I also had some secondary goals:
- reduce my consumption of alcohol or even give it up altogether:
accomplished - from a drink a week I think I reduced it
down to a drink a month or so;
- attempt to reduce snacking and
stress-eating - accomplished, although it waxed and waned
throughout the year, overall it’s been reduced and healthier
items (fruits and veggies) swapped for more caloric intense
- spend less time playing video games: under 10 hours/week:
kind of accomplished – overall reduced, but the release
of Borderlands 3, a favorite series, put me back into
north of 20 hours per week for a couple of months;
- spend less time on social media, mostly on Reddit:
- spend fewer days and weekends indoors and more out enjoying
the wonderful parks my state offers:
accomplished, but not to the level I would’ve liked.
A tertiary goal has been to reduce the reliance on single-client
income and develop some alternately streams of income. Ultimately
this failed.
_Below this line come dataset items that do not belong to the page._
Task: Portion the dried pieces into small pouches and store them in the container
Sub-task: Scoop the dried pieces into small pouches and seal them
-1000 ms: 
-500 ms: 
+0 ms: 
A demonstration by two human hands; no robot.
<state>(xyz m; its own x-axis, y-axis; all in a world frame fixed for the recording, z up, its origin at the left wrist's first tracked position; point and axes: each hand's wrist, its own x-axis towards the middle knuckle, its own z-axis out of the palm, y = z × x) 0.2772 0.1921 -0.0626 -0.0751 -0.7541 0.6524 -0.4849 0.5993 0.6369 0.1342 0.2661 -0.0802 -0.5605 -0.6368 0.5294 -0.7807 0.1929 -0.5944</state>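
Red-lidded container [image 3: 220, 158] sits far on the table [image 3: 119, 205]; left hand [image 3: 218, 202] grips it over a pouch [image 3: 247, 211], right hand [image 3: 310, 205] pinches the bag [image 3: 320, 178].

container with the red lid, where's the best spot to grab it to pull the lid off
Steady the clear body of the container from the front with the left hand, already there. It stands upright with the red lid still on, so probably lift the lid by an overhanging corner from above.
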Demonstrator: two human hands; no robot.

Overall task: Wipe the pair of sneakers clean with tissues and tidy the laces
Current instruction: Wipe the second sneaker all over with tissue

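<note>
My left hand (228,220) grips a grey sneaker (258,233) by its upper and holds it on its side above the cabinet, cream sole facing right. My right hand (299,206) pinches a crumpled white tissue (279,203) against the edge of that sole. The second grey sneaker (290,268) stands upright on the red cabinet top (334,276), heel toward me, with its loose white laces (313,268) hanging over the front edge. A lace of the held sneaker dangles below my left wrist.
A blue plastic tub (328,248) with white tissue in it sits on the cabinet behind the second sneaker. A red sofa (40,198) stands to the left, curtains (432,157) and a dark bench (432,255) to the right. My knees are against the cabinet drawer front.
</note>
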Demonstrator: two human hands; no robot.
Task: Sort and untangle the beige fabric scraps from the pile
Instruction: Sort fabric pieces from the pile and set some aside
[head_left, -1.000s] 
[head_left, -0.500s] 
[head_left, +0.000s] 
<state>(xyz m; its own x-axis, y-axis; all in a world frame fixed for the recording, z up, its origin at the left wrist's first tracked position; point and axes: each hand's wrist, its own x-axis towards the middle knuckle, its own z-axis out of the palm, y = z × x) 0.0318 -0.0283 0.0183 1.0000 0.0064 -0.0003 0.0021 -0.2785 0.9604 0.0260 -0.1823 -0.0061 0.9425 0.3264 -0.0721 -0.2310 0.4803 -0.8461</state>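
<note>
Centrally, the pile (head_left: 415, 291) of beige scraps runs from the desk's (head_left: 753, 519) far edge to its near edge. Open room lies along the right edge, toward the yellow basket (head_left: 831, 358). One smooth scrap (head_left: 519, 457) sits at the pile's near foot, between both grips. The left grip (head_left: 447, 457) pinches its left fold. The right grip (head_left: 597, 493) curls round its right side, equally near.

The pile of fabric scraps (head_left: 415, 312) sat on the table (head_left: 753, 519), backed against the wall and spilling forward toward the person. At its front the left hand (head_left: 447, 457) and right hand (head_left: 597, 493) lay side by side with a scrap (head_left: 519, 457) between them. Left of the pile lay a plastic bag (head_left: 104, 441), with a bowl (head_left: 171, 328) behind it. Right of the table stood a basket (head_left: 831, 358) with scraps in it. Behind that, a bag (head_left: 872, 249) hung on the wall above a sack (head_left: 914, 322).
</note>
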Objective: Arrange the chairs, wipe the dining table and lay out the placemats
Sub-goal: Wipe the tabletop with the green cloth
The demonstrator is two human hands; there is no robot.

Although it’s something I intend to revisit
in the future, I have eventually come to accept that the
fastest path to FIRE - Financial Independence/Retire Early
is to maximize my consulting income in order to achieve
a half-retirement or a lean FIRE position
(retire before 60 with less than $40k in planned yearly household expenses),
which would be a good place from which to dedicate myself to
building these alternate income streams.
Looking back at it all, I’d say it’s been a great year
and the things that worked to make it so have all
been underpinned by the SMART goal system:
- Specific - reducing possessions, reducing consumption;
- Measurable - the 10 things a month challenge;
- Attainable - much thanks to Goodbye, Things
for providing a good template on how to;
- Realistic - 10 things per period seemed and was reasonable;
- Time-bound - monthly periods and one overall year.